Your task> Print every line of the listing below, starting with the line that holds "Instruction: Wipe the" and going on through the line that holds "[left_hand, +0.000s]", both included, and print nothing else.
··· Record excerpts ···
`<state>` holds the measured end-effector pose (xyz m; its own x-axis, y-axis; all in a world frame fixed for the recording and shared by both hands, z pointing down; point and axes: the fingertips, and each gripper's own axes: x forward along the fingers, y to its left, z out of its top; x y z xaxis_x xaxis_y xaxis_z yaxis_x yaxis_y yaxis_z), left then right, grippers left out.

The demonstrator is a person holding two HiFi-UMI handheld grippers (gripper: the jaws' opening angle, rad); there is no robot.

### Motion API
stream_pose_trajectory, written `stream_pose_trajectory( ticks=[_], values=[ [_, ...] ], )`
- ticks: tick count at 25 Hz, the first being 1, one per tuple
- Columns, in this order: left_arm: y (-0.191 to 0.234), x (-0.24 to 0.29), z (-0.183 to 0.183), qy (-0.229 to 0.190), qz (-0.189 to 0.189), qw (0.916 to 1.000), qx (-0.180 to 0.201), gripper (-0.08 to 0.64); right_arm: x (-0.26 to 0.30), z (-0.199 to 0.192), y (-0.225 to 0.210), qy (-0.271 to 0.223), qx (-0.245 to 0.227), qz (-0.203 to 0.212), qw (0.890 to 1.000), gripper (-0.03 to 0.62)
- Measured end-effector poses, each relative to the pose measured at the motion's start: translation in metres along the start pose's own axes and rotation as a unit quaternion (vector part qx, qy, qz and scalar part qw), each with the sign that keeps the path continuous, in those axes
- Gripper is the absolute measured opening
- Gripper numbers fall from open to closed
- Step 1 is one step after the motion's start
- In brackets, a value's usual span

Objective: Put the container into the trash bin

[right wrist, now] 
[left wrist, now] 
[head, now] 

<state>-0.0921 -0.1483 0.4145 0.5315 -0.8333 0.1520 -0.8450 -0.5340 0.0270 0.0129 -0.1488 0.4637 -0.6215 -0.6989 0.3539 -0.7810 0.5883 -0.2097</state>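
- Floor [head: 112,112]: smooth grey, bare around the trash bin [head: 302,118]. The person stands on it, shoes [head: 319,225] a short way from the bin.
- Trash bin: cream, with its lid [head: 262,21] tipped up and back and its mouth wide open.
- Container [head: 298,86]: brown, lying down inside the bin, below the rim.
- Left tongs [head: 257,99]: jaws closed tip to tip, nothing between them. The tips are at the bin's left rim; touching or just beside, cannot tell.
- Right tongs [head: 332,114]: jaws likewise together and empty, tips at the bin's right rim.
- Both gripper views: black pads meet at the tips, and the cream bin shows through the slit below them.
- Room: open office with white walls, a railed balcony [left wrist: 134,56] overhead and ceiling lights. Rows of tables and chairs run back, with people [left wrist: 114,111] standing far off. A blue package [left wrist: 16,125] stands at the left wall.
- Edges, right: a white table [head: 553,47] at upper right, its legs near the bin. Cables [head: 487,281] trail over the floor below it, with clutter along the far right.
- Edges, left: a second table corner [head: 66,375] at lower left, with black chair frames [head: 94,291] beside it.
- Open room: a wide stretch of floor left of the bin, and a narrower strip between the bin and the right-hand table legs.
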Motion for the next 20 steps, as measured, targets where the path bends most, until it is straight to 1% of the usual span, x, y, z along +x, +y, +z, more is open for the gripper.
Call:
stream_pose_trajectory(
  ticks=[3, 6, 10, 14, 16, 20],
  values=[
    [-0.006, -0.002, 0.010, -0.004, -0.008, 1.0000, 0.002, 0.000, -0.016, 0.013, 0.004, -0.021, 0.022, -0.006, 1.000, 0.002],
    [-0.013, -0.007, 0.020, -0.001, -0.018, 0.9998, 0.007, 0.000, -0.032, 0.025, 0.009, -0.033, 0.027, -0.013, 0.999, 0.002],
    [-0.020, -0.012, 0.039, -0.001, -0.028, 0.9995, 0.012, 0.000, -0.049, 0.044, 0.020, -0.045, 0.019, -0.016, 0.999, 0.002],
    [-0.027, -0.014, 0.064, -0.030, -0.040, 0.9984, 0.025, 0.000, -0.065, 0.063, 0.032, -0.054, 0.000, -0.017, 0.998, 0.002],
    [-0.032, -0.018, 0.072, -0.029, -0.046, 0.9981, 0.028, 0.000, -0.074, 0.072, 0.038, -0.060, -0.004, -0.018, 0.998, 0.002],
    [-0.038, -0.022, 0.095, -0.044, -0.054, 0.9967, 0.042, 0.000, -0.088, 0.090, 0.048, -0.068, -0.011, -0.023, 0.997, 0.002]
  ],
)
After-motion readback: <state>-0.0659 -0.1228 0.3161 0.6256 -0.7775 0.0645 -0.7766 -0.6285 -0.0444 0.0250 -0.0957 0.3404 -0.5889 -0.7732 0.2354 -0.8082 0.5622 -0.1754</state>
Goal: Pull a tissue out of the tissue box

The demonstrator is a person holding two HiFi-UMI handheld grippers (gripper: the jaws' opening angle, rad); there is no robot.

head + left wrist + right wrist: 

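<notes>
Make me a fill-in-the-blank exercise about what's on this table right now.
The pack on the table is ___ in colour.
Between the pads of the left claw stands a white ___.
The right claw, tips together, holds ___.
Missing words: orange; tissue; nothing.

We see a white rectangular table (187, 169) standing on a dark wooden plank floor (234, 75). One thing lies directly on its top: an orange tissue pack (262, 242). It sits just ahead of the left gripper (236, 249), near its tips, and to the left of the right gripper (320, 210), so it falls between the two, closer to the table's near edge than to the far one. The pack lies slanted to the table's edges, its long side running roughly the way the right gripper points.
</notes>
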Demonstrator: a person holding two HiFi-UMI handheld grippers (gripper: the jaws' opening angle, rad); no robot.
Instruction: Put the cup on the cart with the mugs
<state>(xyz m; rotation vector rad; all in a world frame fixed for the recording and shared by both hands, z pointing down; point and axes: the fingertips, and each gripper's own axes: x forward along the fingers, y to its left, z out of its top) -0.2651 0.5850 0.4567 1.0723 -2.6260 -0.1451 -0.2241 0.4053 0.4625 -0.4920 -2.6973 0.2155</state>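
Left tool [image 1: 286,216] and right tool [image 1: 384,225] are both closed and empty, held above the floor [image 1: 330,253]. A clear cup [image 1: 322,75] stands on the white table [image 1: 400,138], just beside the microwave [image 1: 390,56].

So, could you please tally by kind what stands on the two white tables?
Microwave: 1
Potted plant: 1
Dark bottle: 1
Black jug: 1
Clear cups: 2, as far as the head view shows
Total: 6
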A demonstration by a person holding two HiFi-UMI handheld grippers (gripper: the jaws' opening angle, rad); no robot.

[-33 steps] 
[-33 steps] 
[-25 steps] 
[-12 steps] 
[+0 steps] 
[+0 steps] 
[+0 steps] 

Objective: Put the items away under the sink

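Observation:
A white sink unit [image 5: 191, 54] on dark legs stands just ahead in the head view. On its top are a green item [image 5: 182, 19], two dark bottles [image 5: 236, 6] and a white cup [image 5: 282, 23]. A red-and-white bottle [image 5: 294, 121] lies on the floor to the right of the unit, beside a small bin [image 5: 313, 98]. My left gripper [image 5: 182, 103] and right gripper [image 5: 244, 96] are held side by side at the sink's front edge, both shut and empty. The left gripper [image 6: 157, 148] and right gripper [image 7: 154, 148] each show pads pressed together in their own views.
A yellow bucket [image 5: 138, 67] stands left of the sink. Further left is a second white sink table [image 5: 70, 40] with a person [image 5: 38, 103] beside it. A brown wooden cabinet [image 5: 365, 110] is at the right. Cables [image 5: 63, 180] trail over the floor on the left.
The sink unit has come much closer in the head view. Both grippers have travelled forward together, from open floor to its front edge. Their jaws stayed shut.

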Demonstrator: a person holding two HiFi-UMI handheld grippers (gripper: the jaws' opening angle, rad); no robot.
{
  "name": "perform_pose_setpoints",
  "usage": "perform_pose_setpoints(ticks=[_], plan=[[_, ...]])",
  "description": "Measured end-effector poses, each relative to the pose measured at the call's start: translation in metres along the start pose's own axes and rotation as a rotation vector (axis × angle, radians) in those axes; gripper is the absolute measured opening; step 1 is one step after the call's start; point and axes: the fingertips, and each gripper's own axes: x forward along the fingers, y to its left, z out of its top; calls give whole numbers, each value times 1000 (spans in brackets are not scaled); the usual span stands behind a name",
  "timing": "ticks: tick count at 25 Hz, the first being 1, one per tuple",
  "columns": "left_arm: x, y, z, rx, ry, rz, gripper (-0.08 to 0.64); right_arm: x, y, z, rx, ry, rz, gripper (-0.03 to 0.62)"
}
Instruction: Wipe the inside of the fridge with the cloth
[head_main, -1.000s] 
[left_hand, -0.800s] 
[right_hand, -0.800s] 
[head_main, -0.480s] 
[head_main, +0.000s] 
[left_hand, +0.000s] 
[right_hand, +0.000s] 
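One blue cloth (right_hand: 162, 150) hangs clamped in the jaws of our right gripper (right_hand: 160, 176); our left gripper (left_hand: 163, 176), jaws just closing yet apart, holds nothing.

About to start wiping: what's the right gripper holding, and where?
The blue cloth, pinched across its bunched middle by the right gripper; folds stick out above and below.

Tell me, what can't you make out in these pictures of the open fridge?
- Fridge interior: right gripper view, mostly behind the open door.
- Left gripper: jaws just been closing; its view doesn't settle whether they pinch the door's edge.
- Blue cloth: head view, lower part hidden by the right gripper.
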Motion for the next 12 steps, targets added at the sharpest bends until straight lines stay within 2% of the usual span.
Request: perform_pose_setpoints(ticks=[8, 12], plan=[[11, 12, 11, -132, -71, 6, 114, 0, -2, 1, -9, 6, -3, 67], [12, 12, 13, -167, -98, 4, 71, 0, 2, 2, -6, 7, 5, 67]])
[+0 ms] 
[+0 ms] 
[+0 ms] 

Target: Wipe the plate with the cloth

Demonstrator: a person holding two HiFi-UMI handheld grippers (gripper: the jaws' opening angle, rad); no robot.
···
Response for this exercise>
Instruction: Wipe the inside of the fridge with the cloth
[head_main, -1.000s] 
[left_hand, -0.800s] 
[right_hand, -0.800s] 
[head_main, -0.480s] 
[head_main, +0.000s] 
[left_hand, +0.000s] 

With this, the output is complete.